ASAYİŞ - 09 Kasım 2017 Perşembe 20:50

Serviste unutulan Alperen’in davası

A
A
A
Serviste unutulan Alperen’in davası

İzmir’in Çiğli ilçesinde 3 yaşındaki Alperen Sakin’in serviste unutularak ölmesinin ardından açılan davada sanıklar ilk kez hakim karşısına çıktı.

İzmir’in Çiğli ilçesinde 3 yaşındaki Alperen Sakin’in serviste unutularak ölmesinin ardından açılan davada sanıklar ilk kez hakim karşısına çıktı. Duruşmanın ikinci bölümünde bakanlık avukatı ve Sakin ailesinin avukatları sanıkların ağır cezada yargılanmasını talep ederken hakim talebi ret etti.


İzmir’in Çiğli ilçesinde yaşanan olayda 3 yaşındaki Alperen Sakin, servis içerisinde saatlerce unutulmuş ve can vermişti. Olayın ardından açılan davada sanıklar, Karşıyaka 2. Ceza Mahkemesi’nde ilk kez hakim karşısına çıktı. İlk celsesi görülen davaya tutuklu sanıklar Tamer İ., Yurdagül İ. ile tutuksuz sanıklar Dilara K., Arzu G., sanık avukatları, Alperen Sakin’in babası Serkan, annesi Buket Sakin, ailenin avukatı, Aile ve Sosyal Politikalar Bakanlığı avukatı Müjgan Bilgen Özen, Milli Eğitim Bakanlığı avukatları katıldı. Sakin ailesine 20 avukat vekillik yaptı.

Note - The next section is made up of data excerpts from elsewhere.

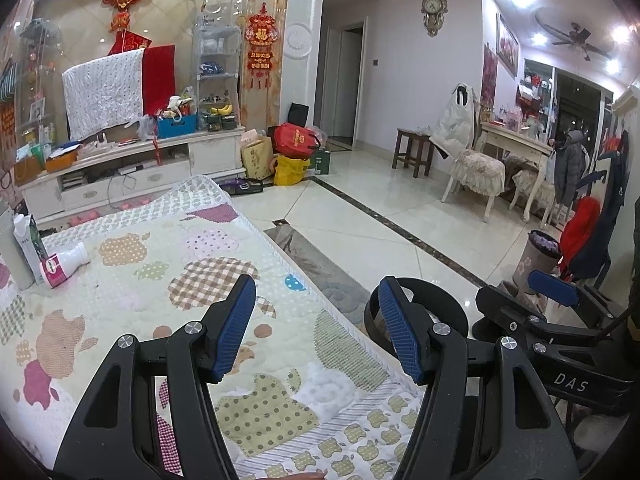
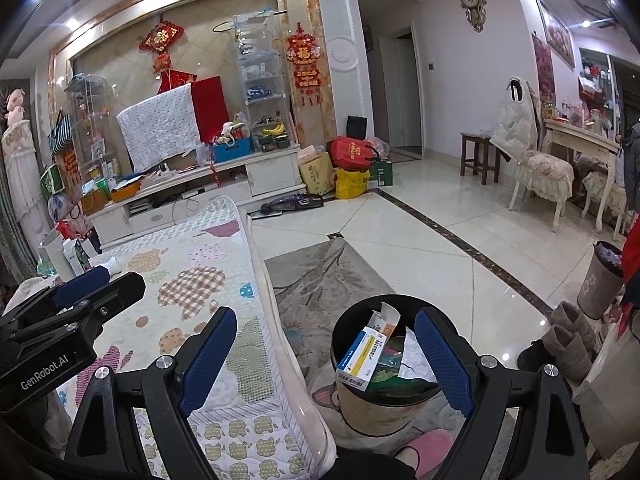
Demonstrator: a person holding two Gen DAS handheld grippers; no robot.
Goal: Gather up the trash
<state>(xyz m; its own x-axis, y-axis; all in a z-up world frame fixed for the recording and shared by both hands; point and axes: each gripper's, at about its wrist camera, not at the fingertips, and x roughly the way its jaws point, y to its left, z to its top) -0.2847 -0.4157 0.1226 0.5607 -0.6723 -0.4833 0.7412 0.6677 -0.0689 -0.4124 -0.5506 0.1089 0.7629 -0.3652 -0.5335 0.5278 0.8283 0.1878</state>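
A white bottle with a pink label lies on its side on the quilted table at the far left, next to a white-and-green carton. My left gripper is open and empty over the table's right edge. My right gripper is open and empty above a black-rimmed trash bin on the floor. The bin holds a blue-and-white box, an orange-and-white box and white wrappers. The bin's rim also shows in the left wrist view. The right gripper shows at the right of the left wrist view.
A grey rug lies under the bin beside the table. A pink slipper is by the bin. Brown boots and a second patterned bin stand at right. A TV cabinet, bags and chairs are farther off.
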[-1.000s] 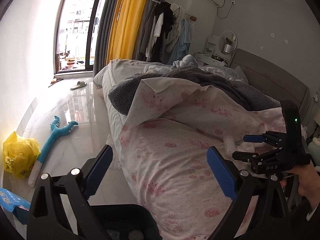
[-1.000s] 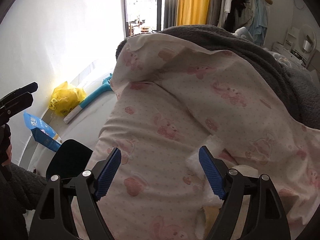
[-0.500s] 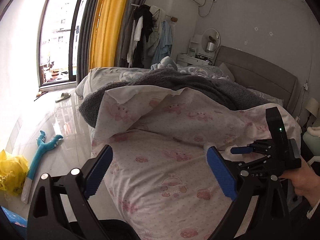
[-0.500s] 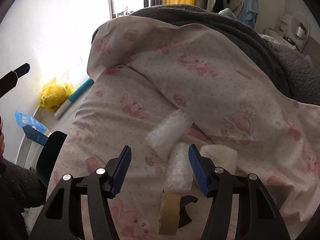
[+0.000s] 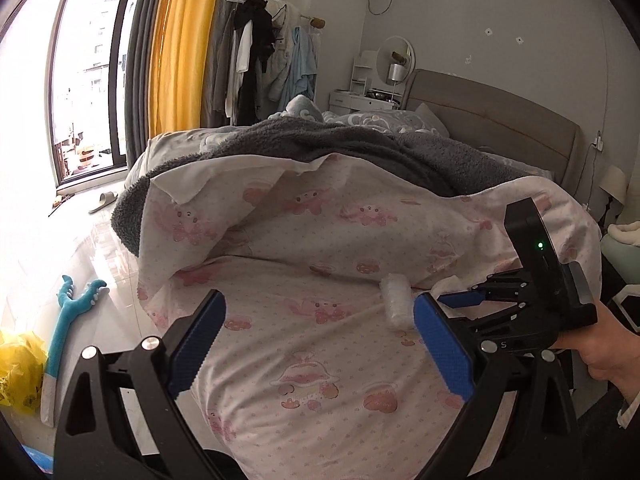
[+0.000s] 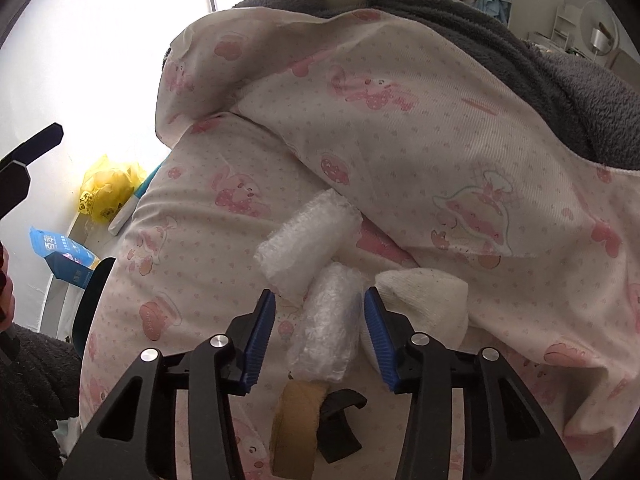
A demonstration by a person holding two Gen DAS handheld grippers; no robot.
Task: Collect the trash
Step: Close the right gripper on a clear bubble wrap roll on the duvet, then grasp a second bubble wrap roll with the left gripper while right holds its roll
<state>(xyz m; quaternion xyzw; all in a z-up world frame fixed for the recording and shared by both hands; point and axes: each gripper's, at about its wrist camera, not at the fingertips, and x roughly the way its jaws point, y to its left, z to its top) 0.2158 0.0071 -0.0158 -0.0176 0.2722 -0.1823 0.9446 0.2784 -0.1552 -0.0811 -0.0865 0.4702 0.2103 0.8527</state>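
My right gripper [image 6: 320, 328] points down at the bed [image 6: 192, 240], its jaws closing around a bubble-wrap roll [image 6: 326, 332] that lies between the pads; the pads do not press it yet. A second, fatter roll [image 6: 308, 240] lies just beyond, touching the first near its far end. A white sock [image 6: 424, 300] sits just right of the right pad, and a tape ring [image 6: 296, 424] lies on the sheet nearer me. My left gripper [image 5: 316, 344] hangs spread wide over the pink quilt [image 5: 320, 232], holding nothing. A yellow bag [image 5: 18, 368] lies on the floor.
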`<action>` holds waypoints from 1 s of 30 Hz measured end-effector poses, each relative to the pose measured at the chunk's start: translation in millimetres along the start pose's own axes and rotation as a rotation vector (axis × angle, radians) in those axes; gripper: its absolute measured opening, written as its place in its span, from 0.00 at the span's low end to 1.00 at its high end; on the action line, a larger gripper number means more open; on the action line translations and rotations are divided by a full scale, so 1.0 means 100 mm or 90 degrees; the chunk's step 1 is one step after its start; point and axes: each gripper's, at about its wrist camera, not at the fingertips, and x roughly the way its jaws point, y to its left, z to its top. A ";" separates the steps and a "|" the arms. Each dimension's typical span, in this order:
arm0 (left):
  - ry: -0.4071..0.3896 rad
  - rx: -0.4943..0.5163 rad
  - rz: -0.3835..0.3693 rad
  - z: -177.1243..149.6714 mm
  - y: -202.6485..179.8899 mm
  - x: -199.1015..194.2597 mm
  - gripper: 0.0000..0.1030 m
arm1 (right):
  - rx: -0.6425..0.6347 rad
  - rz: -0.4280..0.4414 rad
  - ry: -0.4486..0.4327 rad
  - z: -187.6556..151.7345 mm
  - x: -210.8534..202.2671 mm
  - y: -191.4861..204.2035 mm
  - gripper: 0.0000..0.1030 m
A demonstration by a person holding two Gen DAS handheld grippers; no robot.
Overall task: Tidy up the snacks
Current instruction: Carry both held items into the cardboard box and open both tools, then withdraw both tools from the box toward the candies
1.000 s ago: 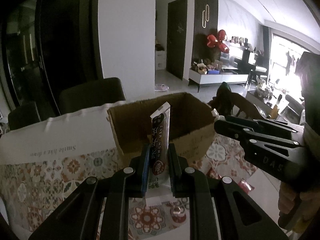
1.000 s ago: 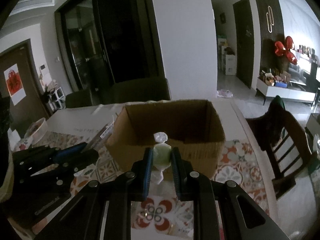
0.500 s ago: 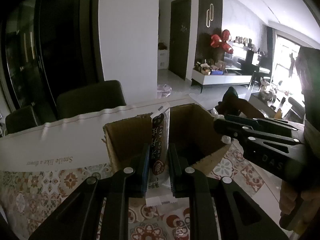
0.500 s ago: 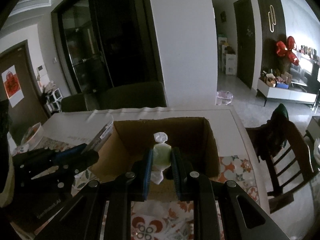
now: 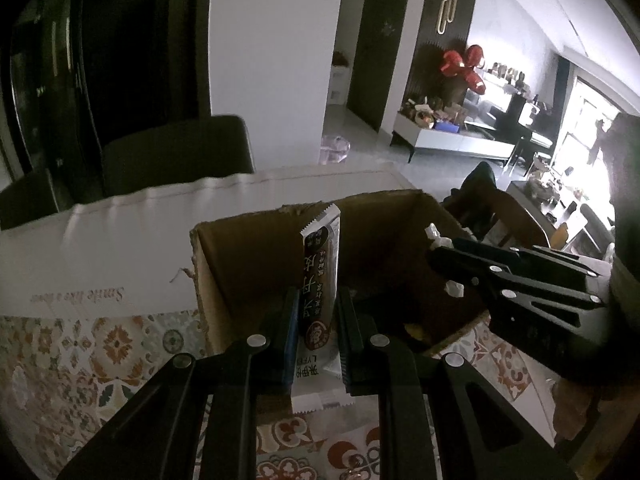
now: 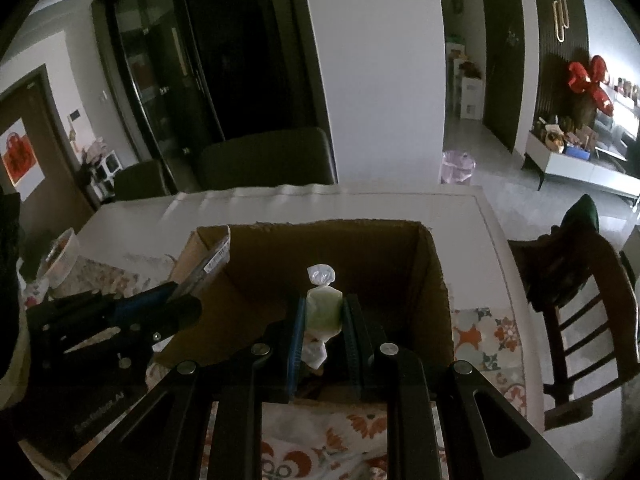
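The left gripper (image 5: 318,312) is clamped on an upright snack bar (image 5: 320,276), the right gripper (image 6: 323,322) on a wrapped green candy (image 6: 323,308); both are over the open box (image 6: 432,280) on the tabletop (image 5: 120,240)

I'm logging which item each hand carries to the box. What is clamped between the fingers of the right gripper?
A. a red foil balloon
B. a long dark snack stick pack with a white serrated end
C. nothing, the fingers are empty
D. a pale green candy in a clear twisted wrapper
D: in the right wrist view the right gripper is shut on the pale green candy above the cardboard box.
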 end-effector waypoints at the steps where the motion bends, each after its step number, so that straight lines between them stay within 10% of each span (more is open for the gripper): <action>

Duruşmanın ilk aşamasında tutuklu sanıklar Yurdagül İ., Tamer İ. ve Dilara K. dinlenmişti. Aranın ardından tutuksuz sanık Arzu G.’nin dinlenmesi ile başladı. Kreşte öğretmen olan tutuksuz sanık Arzu G., "0-2 yas grubu öğretmeniydim. Sabah 08.30 sıralarında okula geldim. Okula geldiğimde servis çoktan gelmişti. Bütün çocuklar okuldaydı. Bütün çocuklarla birlikte kahvaltıya geçtik. Kahvaltıdan sonra ana salona geçtik. Çocuklara oyuncak verdik. Nurcan öğretmen doğum günü hazırlığı için bahçeye geçince 15 öğrencisini bana bıraktı. Benimde 10 öğrencim vardı. Bütün çocuklar bende. Diğer yanda Hiragül kucağımda, ağlayan bebeklerim vardı. O esnada yardım için Dilara bahçeye çıktı. Ne kadar durdu bilmiyorum ama tekrar içeri girdi. Daha sonra doğum günü için çocuklar dışarı çıkarttılar. Çok kalabalık olunca benim baktığım çocuklar bebek olduğu için mutfağa aldılar. Pasta kesimini yaptılar. Bize de verdiler. Daha sonra kendi bebek grubumun üst değişimini yaptım. Kimisinin altlarını aldım. Uykuya geçtikten sonra uyumayan öğrencilerimle ilgilendim. Saat 16.30-17.00 sıralarında kendi grubumdaki bebeklerin yoklamasını aldım. Daha sonra yandaki 3 yas grubu yoklamasına baktım. Alınmamıştı. Ben almak istedim. ’Alperen burada mı?’ diye sordum. Yoktu. Dilara, ’Sabah Alperen’i aldık’ dedi. ’Emin misin, Alperen’i aldıysanız, Alperen burada olur. Alperen yok’ dedim” diye konuştu.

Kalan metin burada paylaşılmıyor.